Here's some background:
I'm working on a model predicting periods of financial crises; the dependent variable
is usually coded 0/1 (no crisis/crisis) so probit/logit is fine. However Romer & Romer
(2014) have a new integer-valued classification scheme that ranges from 0 (no crisis) to
15 (extreme crisis). They present a chronology based on semi-annual observations, but my
data are annual. The half-integer values in my dependent variable arose because I averaged
R&R's classification over the year. So a country that goes from 0 in the first
half to 1 in the second gets a 0.5 from me.
I've never used interval regression, but a brief read of the user's guide re
'intreg' makes me think that my situation really is closer to ordered probit.
Also, note that the guide (p. 288) seems to specifically allow for the change Allin just
implemented: "In order to apply these models in gretl, the dependent variable must
either take on only nonnegative integer values, or be explicitly marked as discrete. (In
case the variable has non-integer values, it will be recoded internally.)"
PS
-----Original Message-----
From: gretl-users-bounces(a)lists.wfu.edu [mailto:gretl-users-bounces@lists.wfu.edu] On
Behalf Of Riccardo (Jack) Lucchetti
Sent: Wednesday, January 07, 2015 1:40 PM
To: Gretl list
Subject: Re: [Gretl-users] ordered probit
On Wed, 7 Jan 2015, Allin Cottrell wrote:
It should now be safe to pass a series with non-integral values as
the
dependent variable in ordered probit, provided it has been sucessfully
marked as discrete.
Excuse me, I may be missing something, but I fail to see the logic in this. In an ordered
probit model, the support of the dependent variable is supposed to be a sequence of
increasing numbers, which indicate increasing "degress of intensity" of a
certain unobserved variable, whose conditional mean is what we're trying to estimate.
Of course they could be any sequence, as long as it's increasing, but I would guess
that common sense dictates they should be increasing _integers_, since it's a purely
conventional way of saying labelling different degrees of intensity across observations.

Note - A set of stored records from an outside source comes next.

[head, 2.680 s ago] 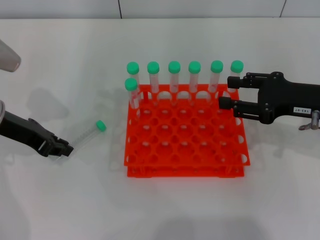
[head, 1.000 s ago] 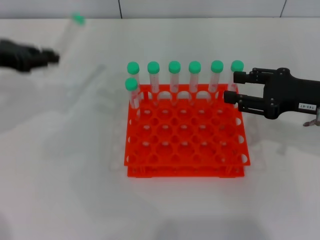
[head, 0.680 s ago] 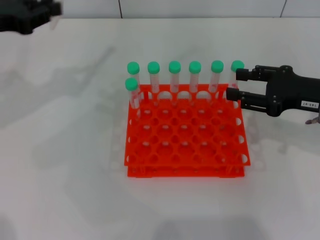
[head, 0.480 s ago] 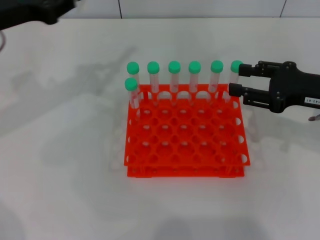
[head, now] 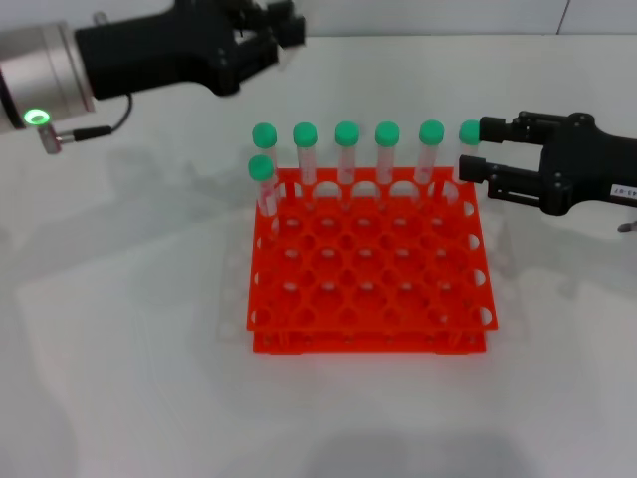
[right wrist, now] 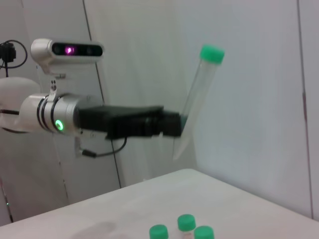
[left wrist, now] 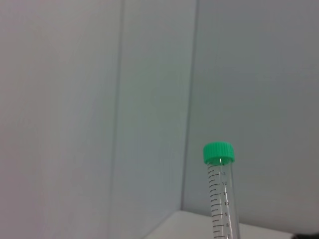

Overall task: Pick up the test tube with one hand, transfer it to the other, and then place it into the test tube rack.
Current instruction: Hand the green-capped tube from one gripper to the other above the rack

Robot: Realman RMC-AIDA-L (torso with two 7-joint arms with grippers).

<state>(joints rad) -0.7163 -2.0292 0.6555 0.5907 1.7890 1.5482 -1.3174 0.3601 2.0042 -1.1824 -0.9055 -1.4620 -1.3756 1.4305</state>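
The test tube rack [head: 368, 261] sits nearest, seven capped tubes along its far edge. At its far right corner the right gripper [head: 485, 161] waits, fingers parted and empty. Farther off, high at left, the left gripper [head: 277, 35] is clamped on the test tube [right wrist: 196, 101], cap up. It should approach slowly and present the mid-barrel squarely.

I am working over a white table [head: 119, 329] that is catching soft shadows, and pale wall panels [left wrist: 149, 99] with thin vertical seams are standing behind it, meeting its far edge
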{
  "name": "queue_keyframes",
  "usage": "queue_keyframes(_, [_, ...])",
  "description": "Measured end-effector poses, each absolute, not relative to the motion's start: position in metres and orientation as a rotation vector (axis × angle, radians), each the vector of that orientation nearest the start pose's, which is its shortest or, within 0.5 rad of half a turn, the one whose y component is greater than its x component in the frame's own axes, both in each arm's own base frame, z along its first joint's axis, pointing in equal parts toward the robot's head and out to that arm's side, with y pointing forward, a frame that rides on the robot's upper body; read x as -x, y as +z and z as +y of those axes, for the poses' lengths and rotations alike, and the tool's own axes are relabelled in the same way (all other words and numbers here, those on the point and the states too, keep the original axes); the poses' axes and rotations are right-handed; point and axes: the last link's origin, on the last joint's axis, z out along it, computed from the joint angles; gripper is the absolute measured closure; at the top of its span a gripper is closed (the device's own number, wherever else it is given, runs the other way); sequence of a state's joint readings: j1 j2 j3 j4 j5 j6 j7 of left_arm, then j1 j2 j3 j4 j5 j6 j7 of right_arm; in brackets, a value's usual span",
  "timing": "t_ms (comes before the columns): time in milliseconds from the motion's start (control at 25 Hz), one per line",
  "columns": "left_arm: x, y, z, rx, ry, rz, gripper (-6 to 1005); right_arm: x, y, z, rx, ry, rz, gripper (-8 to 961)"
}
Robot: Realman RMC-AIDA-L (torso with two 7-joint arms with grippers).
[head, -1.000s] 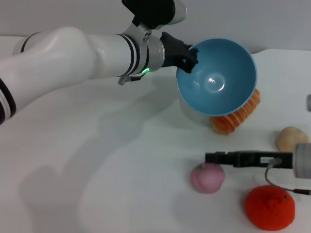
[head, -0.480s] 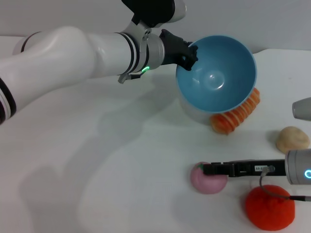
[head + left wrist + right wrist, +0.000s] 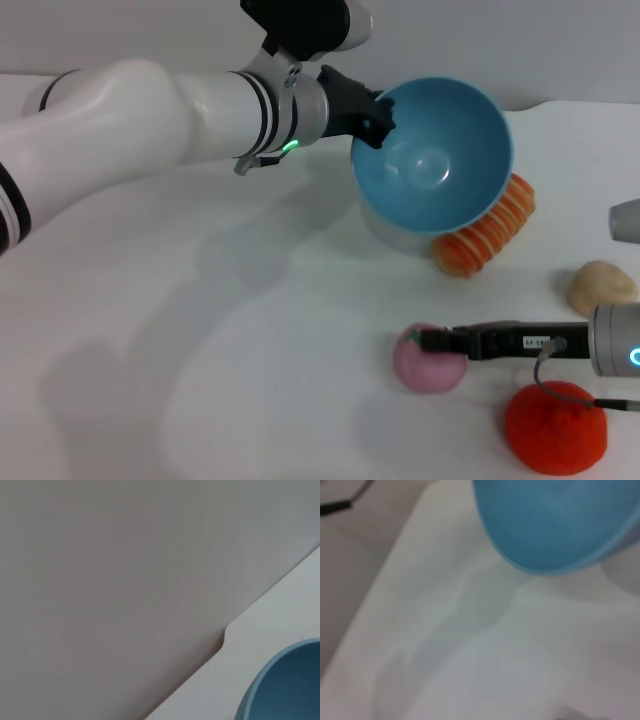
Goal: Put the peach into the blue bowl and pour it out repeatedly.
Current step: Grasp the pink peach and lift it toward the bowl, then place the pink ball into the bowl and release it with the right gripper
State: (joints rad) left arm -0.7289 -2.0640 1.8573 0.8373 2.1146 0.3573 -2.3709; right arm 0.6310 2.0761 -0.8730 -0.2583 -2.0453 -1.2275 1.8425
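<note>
Now the left gripper (image 3: 378, 112) grips the rim of the blue bowl (image 3: 432, 155) and holds it tilted above the white table (image 3: 200, 330), its opening turned toward the camera. Below, the peach (image 3: 428, 358) lies on the table, and the right gripper (image 3: 432, 340) touches its top; I cannot tell how wide its fingers are. Nearby lie an orange fruit (image 3: 555, 427), a beige lump (image 3: 601, 287) and a striped orange toy (image 3: 487, 238). Behind the table is a grey wall (image 3: 125, 570).

white table (image 3: 200, 330), grey wall (image 3: 480, 40)
</note>
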Motion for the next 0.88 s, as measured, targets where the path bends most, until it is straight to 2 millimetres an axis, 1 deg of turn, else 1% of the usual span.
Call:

IMHO allowing the dependent variable to be non-integer could easily lead to failure to
spot an incorrect application of ordered probit (eg, when you're using the wrong
variable from your dataset) and gives you nothing in return.
As I said before, if the dependent variable is truly quantitative (as opposed as being a
conventional coding for an unobserved continuous latent
variable) and for example 12.5 is just a way of saying "somewhere between
12 and 13" or whatever, the right tool for the job is interval regression, not
ordered probit.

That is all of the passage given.